Task objective
Pictures stay out; please output the remaining data exactly.

Data section
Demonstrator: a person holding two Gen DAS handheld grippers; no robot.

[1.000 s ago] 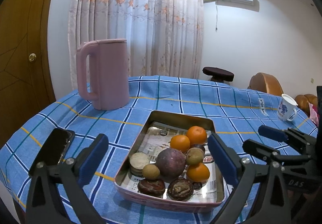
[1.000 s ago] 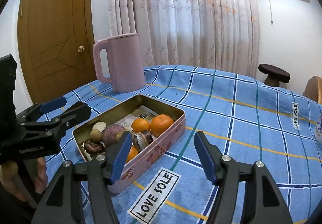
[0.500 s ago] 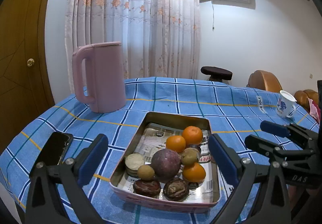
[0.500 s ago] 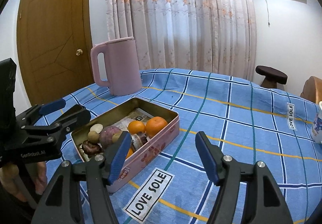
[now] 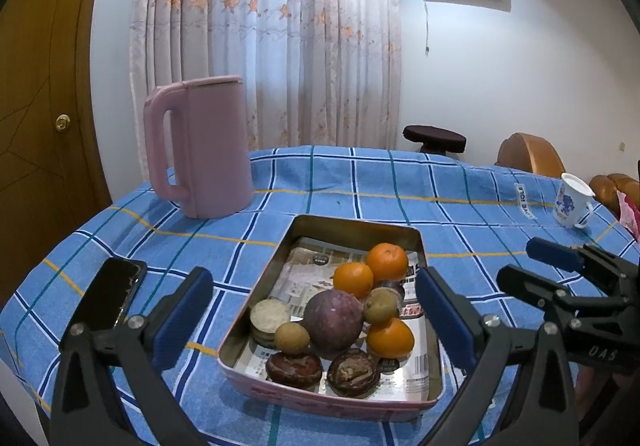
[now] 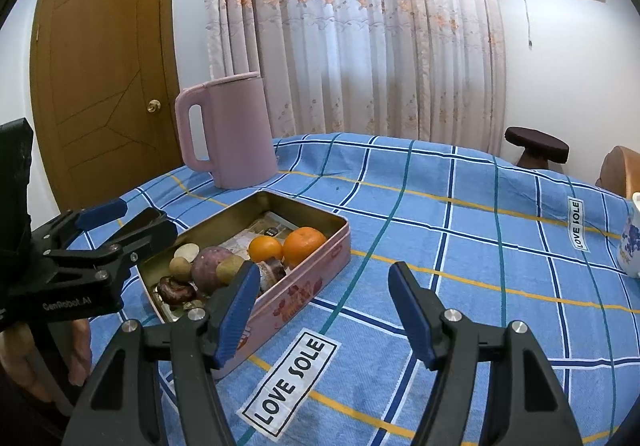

Response below
Demonstrator: a person holding two Gen DAS handheld grippers; no robot.

[1.000 s ago] 
[1.000 s ago] 
[0.500 s ago] 
[0.500 s ago] 
[now] 
[now] 

The response to this exercise is done.